══ Data block ══

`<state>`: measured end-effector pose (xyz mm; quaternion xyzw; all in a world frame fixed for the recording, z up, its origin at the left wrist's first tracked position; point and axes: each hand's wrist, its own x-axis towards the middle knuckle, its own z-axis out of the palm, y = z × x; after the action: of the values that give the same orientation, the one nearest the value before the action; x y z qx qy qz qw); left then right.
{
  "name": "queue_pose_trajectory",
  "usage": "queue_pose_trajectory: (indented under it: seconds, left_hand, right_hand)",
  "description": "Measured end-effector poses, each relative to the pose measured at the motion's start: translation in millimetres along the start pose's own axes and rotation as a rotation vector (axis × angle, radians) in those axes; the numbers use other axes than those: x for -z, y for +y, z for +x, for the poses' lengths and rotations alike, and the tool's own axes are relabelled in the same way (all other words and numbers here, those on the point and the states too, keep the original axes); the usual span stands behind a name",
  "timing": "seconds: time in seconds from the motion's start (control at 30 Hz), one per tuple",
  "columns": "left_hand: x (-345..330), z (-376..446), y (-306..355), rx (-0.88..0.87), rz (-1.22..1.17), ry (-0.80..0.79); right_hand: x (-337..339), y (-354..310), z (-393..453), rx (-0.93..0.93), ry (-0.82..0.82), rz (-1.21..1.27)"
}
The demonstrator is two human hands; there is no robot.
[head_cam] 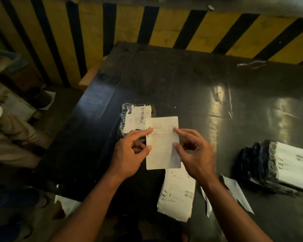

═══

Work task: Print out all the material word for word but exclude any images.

Solution to this exercise:
`<state>`: measured end-effector pose (xyz mm; quaternion xyzw; all in a world frame fixed for the recording, z up, its origin at the left wrist's first tracked position; point and axes: each hand's wrist, its own x-axis towards the middle knuckle, its own z-axis out of the palm, y = z × x; after the action: of the values that give the same orientation, the one nearest the value before the action; x y z qx qy qz qw); left then right.
{
  "name": "queue_pose_trajectory",
  "usage": "queue_pose_trajectory: (indented under it: seconds, left_hand, right_hand)",
  "description": "Measured end-effector poses, each relative to the pose measured at the motion's start: translation in millimetres along the start pose's own axes and rotation as a rotation vector (axis × angle, radians) in those axes; the numbers use other axes than those: x for -z, y for +y, z for +x, for the poses' lengths and rotations alike, and the tool's own axes are relabelled in the same way (all other words and numbers here, those on the point and the states too, keep the original axes); the usual span stands behind a name",
  "timing": "seconds: time in seconds from the motion's start (control at 30 Hz), one per tuple",
  "columns": "left_hand: x (-345..330), z (-376..446), y (-306..355), rx (-0.88..0.87), rz (-1.22..1.17), ry (-0.80..0.79); right_hand: x (-337..339), y (-354..310), z (-393..453), rx (-0.93..0.93), ry (-0.82..0.82), rz (-1.21..1.27)"
}
The demonstrator is two human hands; there is no robot.
[head_cam] 

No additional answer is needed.